— INSTRUCTIONS FOR THE TASK —
Once the line containing "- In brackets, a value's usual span" is found in the data below, repeat it and every later line exactly, leaving the pictures out.

# # # # #

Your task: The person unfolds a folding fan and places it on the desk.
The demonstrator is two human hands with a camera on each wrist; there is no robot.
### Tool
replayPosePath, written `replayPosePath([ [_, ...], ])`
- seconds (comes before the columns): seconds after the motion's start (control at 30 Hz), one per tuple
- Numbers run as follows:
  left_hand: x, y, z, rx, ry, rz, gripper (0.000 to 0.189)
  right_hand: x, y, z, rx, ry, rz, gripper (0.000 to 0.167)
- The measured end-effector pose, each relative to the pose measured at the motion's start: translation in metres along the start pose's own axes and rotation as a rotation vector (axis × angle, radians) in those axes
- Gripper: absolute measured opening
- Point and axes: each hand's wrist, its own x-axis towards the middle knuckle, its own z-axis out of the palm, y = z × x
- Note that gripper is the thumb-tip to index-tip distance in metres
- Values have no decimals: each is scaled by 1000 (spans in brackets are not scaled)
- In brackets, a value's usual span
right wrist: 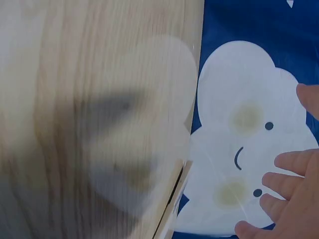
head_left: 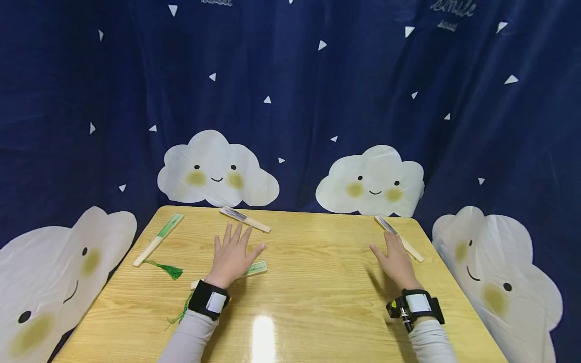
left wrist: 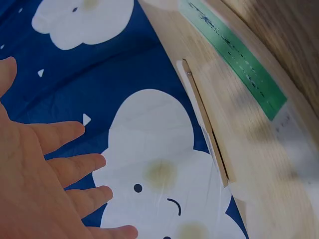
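Near the bottom edge, two hands flat over the yellow counter (head_left: 317, 302). Left hand (head_left: 233, 257) open, fingers spread, lying on a green folded fan (head_left: 254, 269). Right hand (head_left: 397, 259) open at 3 o'clock, fingers touching a pale folded fan (head_left: 408, 246). Two more fans at 11 o'clock.
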Motion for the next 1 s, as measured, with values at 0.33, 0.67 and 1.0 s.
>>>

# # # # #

— WRITTEN RESPONSE —
- In brackets, a value's usual span
right wrist: 
head_left: 
left wrist: 
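Near the bottom edge, two hands flat over the yellow counter (head_left: 317, 302). Left hand (head_left: 233, 257) open, fingers spread, lying on a green folded fan (head_left: 254, 269). Right hand (head_left: 397, 259) open at 3 o'clock, fingers touching a pale folded fan (head_left: 408, 246). Two more fans at 11 o'clock.
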Motion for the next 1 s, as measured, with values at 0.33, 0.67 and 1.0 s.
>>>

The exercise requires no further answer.